TDD is the total insulin units used in 24 hours — all basal and bolus doses combined. It is the foundation for calculating insulin-to-carb ratio (500 ÷ TDD) and insulin sensitivity factor (1800 ÷ TDD). A 70 kg adult with Type 1 might have a TDD of ~35 units/day, while someone with significant insulin resistance might use 80+ units/day. TDD is determined by actual usage and clinical titration, not formulas alone.
How do I calculate my total daily insulin dose?
Two methods: (1) Formula estimate: TDD = weight (kg) × 0.5 u/kg/day — a starting point for those new to insulin. (2) Empirical method: If you already inject, add up all units taken over 3–7 representative days and divide by the number of days. The empirical method is more accurate because it reflects your actual insulin requirements, not a population average.
What is a high total daily dose of insulin?
There is no universal threshold — it depends on body weight and insulin resistance. A TDD above 1.0–1.5 u/kg/day may indicate significant resistance. People with obesity and Type 2 diabetes sometimes require 100–200+ units/day. At very high TDD, concentrated insulins (U-200 Humalog, U-300 Toujeo, U-500 Regular) reduce injection volume and are prescribed under specialist supervision. This calculator shows a plausibility warning for TDD above 500 u/day.

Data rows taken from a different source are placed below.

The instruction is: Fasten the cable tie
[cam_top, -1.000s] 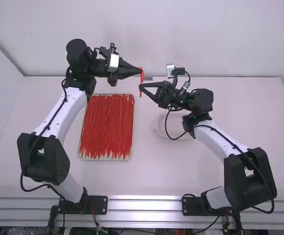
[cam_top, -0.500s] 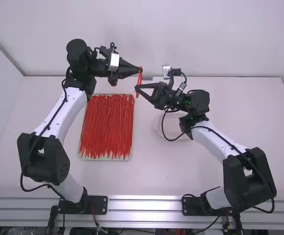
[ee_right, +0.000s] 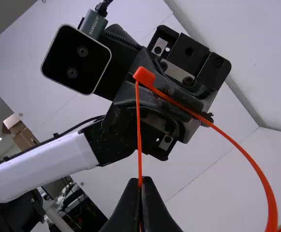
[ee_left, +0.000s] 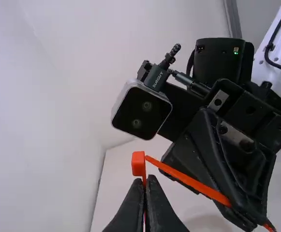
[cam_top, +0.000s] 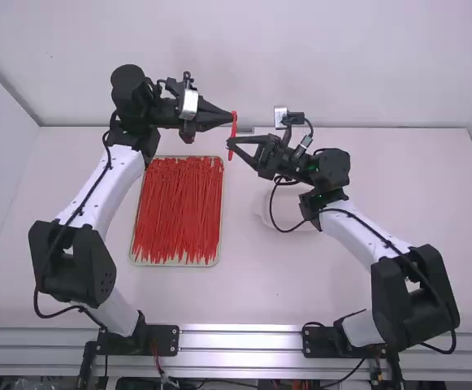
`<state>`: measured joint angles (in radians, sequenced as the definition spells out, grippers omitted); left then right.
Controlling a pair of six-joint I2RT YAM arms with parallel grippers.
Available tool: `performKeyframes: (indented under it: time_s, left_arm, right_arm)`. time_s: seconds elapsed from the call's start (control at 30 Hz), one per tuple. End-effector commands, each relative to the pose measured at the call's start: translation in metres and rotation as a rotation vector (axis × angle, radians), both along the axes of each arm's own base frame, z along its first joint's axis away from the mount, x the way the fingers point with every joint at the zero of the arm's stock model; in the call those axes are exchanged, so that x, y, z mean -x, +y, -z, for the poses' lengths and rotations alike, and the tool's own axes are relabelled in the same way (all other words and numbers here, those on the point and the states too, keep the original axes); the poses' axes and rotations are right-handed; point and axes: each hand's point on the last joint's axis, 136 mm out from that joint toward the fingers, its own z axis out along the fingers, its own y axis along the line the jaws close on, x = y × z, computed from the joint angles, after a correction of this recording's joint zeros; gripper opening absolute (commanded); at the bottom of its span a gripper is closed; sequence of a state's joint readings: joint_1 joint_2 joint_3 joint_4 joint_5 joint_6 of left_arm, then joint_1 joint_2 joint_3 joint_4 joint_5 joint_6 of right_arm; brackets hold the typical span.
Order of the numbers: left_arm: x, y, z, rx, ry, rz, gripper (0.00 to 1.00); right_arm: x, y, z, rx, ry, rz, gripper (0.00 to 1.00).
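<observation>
A single red cable tie (cam_top: pixel 232 134) hangs in the air above the table's back, between the two grippers. My left gripper (cam_top: pixel 231 119) is shut on it just below its square head (ee_left: pixel 138 163). My right gripper (cam_top: pixel 229 145) is shut on the thin tail end (ee_right: pixel 139 145). The strap (ee_right: pixel 246 150) bends round in a loop from the head back toward the tail. In the right wrist view the head (ee_right: pixel 143 75) sits right at the tail's tip. Whether the tail has entered the head I cannot tell.
A tray (cam_top: pixel 216 258) heaped with several red cable ties (cam_top: pixel 179 209) lies on the white table below the left arm. A loop of black cable (cam_top: pixel 278 218) hangs beneath the right arm's wrist. The table's right half is bare.
My right gripper has drifted a little left and upward with the tail, closing on the head held by the left gripper. The left arm has stayed still.
</observation>
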<state>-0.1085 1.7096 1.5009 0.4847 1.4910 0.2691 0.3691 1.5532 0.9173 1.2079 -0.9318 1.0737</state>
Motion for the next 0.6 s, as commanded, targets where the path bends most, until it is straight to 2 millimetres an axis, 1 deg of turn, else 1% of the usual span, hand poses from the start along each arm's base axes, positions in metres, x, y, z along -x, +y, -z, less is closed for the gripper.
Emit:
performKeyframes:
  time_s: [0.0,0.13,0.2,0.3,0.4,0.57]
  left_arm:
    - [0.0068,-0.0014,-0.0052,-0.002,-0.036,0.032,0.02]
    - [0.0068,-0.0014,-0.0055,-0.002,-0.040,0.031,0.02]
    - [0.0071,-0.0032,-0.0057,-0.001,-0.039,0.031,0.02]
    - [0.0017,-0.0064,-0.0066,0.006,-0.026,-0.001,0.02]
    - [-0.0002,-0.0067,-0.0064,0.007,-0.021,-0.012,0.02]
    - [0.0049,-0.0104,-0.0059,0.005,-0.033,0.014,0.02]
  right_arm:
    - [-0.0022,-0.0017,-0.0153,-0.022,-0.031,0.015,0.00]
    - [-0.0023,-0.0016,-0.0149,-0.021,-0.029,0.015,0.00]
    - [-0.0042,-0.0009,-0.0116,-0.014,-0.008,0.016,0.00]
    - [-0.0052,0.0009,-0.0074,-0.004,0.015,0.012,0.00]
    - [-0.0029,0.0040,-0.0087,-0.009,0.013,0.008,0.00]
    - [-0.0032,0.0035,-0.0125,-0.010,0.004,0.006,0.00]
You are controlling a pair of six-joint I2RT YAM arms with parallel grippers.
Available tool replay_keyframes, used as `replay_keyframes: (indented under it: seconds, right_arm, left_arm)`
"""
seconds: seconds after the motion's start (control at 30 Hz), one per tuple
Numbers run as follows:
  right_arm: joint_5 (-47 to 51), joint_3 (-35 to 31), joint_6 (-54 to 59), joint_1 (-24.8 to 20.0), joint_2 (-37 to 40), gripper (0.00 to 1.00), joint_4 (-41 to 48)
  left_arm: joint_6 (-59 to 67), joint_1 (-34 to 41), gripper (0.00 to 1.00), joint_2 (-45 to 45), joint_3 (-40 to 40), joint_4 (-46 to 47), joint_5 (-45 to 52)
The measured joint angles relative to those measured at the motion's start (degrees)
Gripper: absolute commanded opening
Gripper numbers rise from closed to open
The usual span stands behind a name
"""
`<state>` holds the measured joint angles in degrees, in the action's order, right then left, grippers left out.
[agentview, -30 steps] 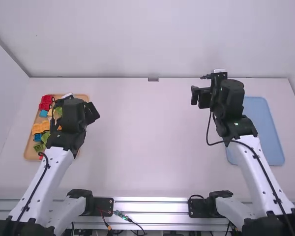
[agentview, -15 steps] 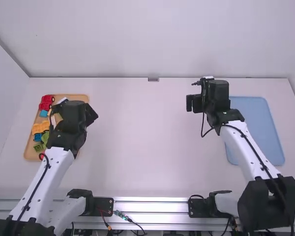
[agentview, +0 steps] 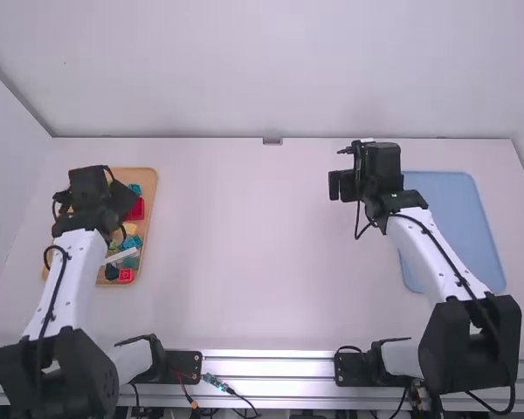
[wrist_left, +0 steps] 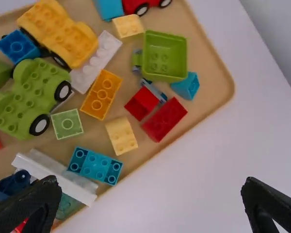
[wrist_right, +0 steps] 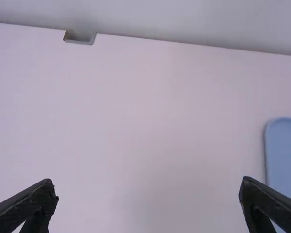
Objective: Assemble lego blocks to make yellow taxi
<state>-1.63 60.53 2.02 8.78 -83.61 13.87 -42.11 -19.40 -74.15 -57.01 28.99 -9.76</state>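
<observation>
The left arm [agentview: 89, 253] and right arm [agentview: 412, 240] share white links [agentview: 430, 262], bulky black joints [agentview: 482, 336] and a black cable [agentview: 58, 292] running along each. Small dark dots [agentview: 486, 294] are probably screw heads. The black fingers [wrist_left: 269, 201] taper to rounded tips.

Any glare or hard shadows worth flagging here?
High view: bright glare on the metal rail; right wrist view: soft, faint shading on the white table, no hard shadows; left wrist view: mild shading inside the green box-shaped block.
</observation>
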Motion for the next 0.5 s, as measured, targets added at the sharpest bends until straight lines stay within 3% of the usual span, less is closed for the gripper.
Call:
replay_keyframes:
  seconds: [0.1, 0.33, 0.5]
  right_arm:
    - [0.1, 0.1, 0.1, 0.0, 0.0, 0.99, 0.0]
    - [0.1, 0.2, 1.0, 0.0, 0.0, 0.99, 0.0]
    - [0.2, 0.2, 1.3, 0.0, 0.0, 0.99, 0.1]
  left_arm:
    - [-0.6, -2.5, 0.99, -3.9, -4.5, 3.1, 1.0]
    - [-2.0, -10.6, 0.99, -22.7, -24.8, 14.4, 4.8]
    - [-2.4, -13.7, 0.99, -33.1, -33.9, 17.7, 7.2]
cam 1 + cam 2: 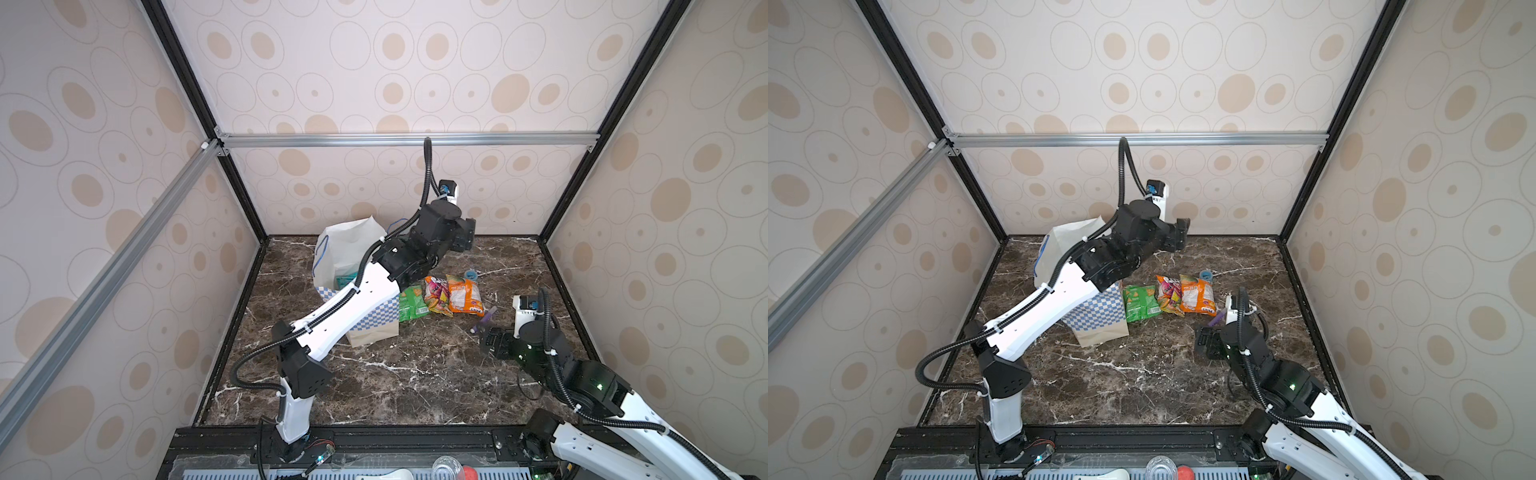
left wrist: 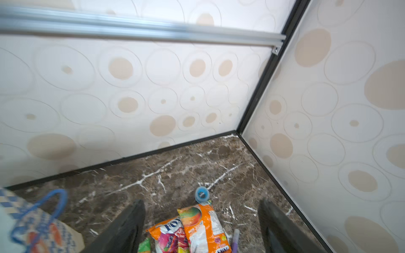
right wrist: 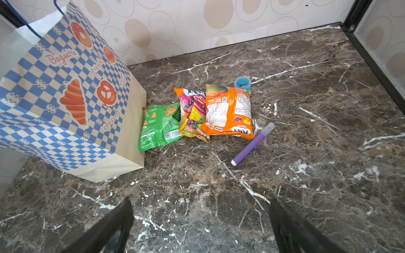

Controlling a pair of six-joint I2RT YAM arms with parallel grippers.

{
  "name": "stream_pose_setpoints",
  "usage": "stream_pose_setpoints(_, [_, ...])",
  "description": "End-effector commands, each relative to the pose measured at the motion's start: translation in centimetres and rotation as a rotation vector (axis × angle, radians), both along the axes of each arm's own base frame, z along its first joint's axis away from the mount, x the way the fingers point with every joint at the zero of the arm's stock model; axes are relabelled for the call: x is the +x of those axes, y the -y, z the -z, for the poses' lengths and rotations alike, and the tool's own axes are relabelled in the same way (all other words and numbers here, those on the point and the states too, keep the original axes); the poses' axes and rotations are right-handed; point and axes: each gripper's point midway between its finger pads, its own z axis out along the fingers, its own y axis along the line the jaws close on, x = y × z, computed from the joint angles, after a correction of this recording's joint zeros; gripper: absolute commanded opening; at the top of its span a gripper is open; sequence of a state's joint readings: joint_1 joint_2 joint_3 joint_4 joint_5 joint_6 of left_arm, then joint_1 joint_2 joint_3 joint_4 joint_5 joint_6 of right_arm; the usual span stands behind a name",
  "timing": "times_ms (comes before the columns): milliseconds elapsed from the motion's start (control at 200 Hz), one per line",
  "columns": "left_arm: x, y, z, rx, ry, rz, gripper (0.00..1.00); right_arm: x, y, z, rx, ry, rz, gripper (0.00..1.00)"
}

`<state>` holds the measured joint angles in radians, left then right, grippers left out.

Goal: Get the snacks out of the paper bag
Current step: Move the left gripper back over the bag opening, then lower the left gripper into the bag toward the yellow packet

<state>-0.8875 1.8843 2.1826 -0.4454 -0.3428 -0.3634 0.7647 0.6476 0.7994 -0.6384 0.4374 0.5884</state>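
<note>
Standing left of centre in both top views, the paper bag point(image 1: 376, 322) is upright on the marble table point(image 1: 395, 386), checkered face toward the packets. In a top view its open mouth shows a teal packet point(image 1: 345, 279) lying inside.

Three snacks lie in a row on the table just right of the bag. The green packet point(image 3: 160, 128) rests against the bag's lower side. Next to it is a pink-and-yellow packet point(image 3: 192, 114), and then the orange packet point(image 3: 228, 111), whose edge overlaps its neighbour. A small blue tape roll point(image 3: 242, 82) sits at the orange packet's upper right corner, and a purple pen point(image 3: 252, 144) lies slanted just to its lower right.

The left gripper point(image 2: 201, 201) hangs raised in the upper middle of the top views, above the far end of the row. Its fingers point(image 2: 131, 227) are spread wide and grasp nothing.

The right gripper point(image 3: 200, 200) sits at the lower right of the top views, low over bare marble — fingers released, wide apart and empty, well short of the pen.
</note>
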Motion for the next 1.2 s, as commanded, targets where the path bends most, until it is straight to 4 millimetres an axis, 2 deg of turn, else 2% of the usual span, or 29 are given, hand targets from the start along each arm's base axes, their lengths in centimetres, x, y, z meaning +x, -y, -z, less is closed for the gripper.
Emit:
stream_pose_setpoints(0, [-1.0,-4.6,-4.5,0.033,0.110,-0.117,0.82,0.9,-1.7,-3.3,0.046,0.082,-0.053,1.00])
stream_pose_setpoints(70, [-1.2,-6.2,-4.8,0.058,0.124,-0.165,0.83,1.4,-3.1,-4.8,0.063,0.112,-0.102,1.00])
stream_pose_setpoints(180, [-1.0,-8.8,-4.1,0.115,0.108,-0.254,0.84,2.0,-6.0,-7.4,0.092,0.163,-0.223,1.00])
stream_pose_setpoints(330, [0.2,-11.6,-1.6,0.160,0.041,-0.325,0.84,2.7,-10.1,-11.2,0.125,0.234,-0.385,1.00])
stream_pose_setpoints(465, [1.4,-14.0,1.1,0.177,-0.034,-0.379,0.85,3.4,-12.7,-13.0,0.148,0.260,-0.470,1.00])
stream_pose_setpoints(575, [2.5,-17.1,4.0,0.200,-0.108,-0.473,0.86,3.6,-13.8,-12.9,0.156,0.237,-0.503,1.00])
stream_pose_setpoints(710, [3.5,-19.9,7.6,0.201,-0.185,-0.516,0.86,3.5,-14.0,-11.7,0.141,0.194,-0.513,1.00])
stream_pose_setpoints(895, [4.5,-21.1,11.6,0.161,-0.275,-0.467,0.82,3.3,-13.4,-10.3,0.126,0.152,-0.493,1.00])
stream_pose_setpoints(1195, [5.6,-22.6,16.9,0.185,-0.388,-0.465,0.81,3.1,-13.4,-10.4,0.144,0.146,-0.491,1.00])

How is TDD used to calculate carb ratio and ISF?
Carb ratio (ICR) = 500 ÷ TDD — gives grams of carbohydrate covered by 1 unit of rapid-acting insulin. Insulin sensitivity factor (ISF) = 1800 ÷ TDD for rapid-acting analogs — gives mg/dL blood glucose drop per unit. Both are starting estimates. Real-world ICR and ISF need verification: check 2-hour postprandial readings (for ICR) and correction dose response (for ISF) with your care team.
Should I use calculated or actual TDD in this tool?
If you already take insulin regularly, your actual empirical TDD (average over several days) will produce more accurate ICR and ISF estimates than the weight-based formula. The weight formula is best for people just starting insulin who don't yet have usage data. Use the "Enter Known TDD" mode in the calculator above if you know your real daily total.